Pedder married another Pedder, daughter of J Pedder, on 17 October 1825 in Swansea. By May 1838, they had sons William Henry and Frederick, and daughter Susan, and two more sons were to follow.

In October 1834, Pedder joined the Coastguard as a Chief Officer and continued in that service till 1839.

==China==
Pedder was appointed First Officer of the secret British East India Company vessel , a revolutionary iron steam-ship design, upon its completion in 1839, under Captain William Hutcheon Hall, another of his former fellow midshipmen on Iphigenia.

On 27 February 1841, Pedder was one of a landing party at Whampoa Reach and praised by his commander for his gallantry in his role in the capture of the Chinese forts on the Bocca Tigris.

He was appointed Harbour Master and Marine Magistrate of Hong Kong on 31 July 1841. He established Hong Kong's first police force, the Water Police, at some time between late 1841 and April 1842.

Pedder's duties as Harbour Master were to control movements of all vessels, including use of anchorages, to maintain good order and to issue notices of deadlines for accepting outgoing mail. He had full magisterial and police authority in respect of the imposition of the harbour control regulations.
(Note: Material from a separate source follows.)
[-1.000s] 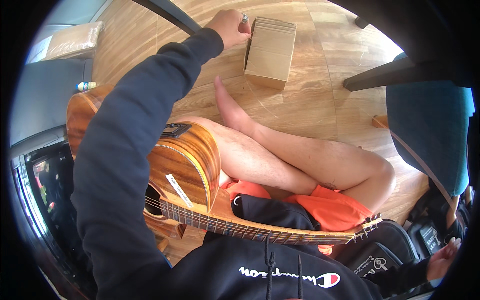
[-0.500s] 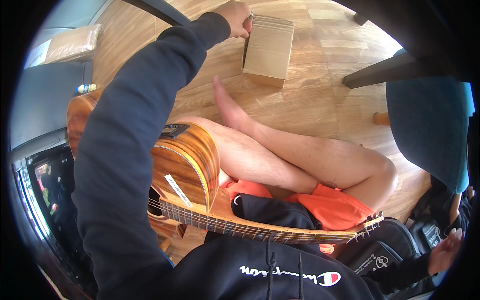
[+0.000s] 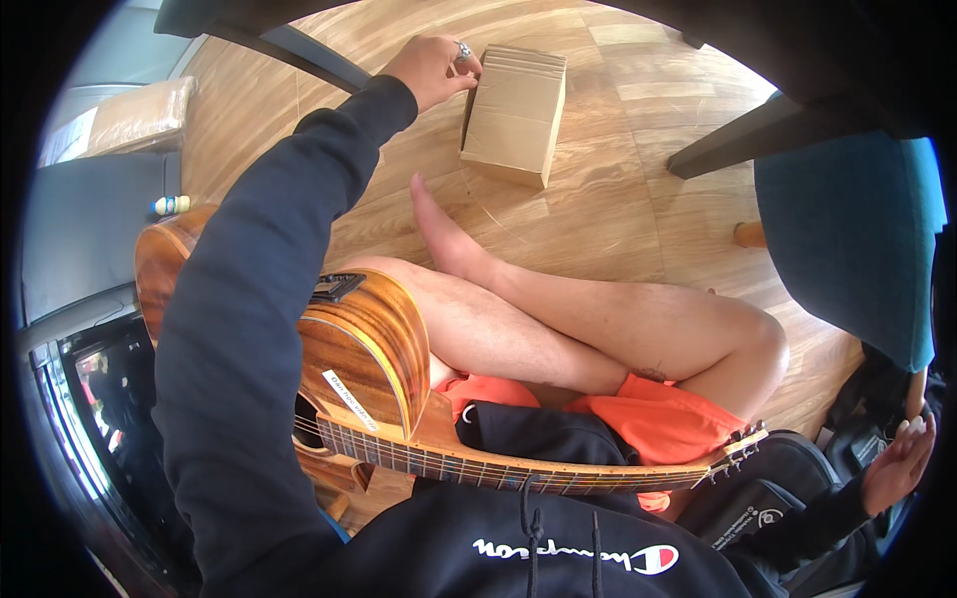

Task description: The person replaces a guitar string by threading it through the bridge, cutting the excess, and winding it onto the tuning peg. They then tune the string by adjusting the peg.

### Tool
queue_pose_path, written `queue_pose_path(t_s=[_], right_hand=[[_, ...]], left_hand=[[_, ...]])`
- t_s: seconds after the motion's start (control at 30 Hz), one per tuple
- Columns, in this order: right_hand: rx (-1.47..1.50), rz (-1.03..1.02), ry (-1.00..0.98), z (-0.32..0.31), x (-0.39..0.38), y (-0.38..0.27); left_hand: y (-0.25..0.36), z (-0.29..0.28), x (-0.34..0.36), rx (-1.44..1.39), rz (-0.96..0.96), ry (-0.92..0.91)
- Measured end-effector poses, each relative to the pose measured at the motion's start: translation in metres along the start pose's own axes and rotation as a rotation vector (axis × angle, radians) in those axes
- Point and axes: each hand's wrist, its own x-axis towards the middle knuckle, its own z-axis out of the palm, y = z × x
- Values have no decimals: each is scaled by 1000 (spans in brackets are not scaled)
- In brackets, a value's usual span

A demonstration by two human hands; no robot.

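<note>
In the head view, the person sits on the light brown wood-plank floor (image 3: 608, 219) with bare legs folded, wearing a black hooded sweatshirt (image 3: 429, 548) and bright orange shorts (image 3: 678, 424). The left arm stretches far forward, and the left hand (image 3: 431, 72), with a silver ring, is at the far left edge of a brown rectangular cardboard box (image 3: 515, 115). Its fingers are bent with the thumb near them; whether they pinch the cardboard or anything thin there, I cannot tell. The box sits on the floor beyond the bare foot (image 3: 439, 229), with folded ridges across the far end of its top and a dark gap along its left side. The right hand (image 3: 900, 463) is off at the right rim, raised with its fingers extended and loosely parted, near the black fabric bags (image 3: 768, 488). Across the lap lies a glossy striped-wood acoustic guitar (image 3: 394, 319), its body beneath the left forearm and its neck running to the right; a white paper strip (image 3: 349, 399) is stuck to its top. Farther left are a small white-and-blue bottle (image 3: 172, 205) and a flat brown package in clear plastic (image 3: 140, 112). A teal upholstered chair (image 3: 847, 239) stands at the right.
</note>
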Motion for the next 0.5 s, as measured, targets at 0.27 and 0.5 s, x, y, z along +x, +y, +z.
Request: queue_pose_path(t_s=[0.27, 0.5], right_hand=[[74, -20, -3, -4, 6, -7], [149, -16, -18, 1, 10, -10]], left_hand=[[10, -1, -11, -207, -81, -4], [0, 1, -9, -397, -17, 88]])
His supporting staff initially consisted of Assistant Harbour Master and Officiating Marine Magistrate, together with their clerks, Indian interpreters, boatmen and coolies. His office was a room in his house, then situated on a hill by the harbour, next to the road bearing his name. A separate building a short distance to the east of his home was adopted for the formal Harbour Master's Office in 1845, on the site of today's Bank of China Building, Bank Street.
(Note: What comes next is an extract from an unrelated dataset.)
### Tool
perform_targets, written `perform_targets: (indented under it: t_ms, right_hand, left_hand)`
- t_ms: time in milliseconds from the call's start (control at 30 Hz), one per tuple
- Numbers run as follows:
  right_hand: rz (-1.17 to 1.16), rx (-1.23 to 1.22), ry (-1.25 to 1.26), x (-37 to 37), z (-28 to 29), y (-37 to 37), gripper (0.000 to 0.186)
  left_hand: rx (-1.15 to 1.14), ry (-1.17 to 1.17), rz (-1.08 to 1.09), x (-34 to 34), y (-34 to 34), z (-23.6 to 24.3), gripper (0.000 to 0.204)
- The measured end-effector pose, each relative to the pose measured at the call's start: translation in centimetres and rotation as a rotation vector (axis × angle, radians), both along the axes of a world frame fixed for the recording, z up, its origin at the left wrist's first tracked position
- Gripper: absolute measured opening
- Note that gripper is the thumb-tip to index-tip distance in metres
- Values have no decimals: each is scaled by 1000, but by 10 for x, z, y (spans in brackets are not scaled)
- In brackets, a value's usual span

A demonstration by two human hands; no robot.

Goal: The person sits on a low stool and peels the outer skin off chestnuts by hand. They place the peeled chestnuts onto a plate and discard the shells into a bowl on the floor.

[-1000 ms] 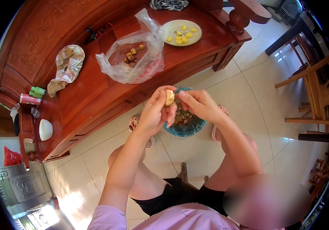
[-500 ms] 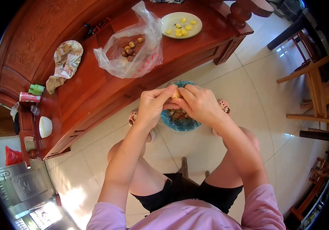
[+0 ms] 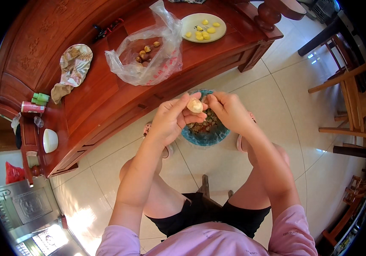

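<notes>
My left hand [image 3: 171,117] holds a pale, mostly peeled chestnut [image 3: 195,105] between thumb and fingers, over the bin. Close beside it, my right hand [image 3: 230,112] is closed in a pinch; a small bit may be between its fingertips, too small to make out. Below both hands stands a bin with a blue liner [image 3: 206,139], holding shell and peel scraps [image 3: 208,123]. On the wooden bench, an opened clear plastic bag [image 3: 127,72] contains several brown chestnuts [image 3: 144,55]. To its right, a white plate [image 3: 220,33] bears several yellow peeled chestnuts [image 3: 206,36].
The carved red-brown wooden bench [image 3: 89,123] runs along the left and far side. A patterned cloth cap [image 3: 74,64], a white bowl [image 3: 50,141] and a pink canister [image 3: 33,107] rest on it. Wooden chairs [image 3: 353,102] stand at the right on the tiled floor.
My hands have moved apart. The right hand has come away from the chestnut, which now shows pale and more fully in my left fingers. More of the bin is visible.
</notes>
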State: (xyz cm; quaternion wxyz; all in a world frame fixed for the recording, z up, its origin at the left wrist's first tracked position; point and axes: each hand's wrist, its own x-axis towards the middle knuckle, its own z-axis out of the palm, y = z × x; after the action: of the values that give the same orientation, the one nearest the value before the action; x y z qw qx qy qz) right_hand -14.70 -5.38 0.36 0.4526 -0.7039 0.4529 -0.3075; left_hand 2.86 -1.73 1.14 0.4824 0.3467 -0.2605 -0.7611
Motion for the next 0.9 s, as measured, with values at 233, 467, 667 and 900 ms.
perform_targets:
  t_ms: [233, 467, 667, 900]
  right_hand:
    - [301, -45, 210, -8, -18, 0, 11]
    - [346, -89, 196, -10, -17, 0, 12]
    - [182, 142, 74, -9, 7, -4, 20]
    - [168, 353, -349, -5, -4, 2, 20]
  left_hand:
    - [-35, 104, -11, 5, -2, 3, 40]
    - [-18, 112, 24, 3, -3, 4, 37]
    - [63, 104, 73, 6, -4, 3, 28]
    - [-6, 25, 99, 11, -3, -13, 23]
Pedder was a committee member of the Society for the Relief of Destitute Sick Foreigners, formed in 1846.

Suffering ill health, Pedder took leave of absence from his duties in November 1853 and returned to England. He died on 16 March 1854 at Ryde, Isle of Wight, and probate of his will was granted the same year.

==Legacy==
One of Hong Kong's first streets to be laid out was named in his honour as was one of its earliest piers. The area above modern-day Central on Ice House and Wyndham Streets was known as Pedder's Hill at least until the last years of the 19th century.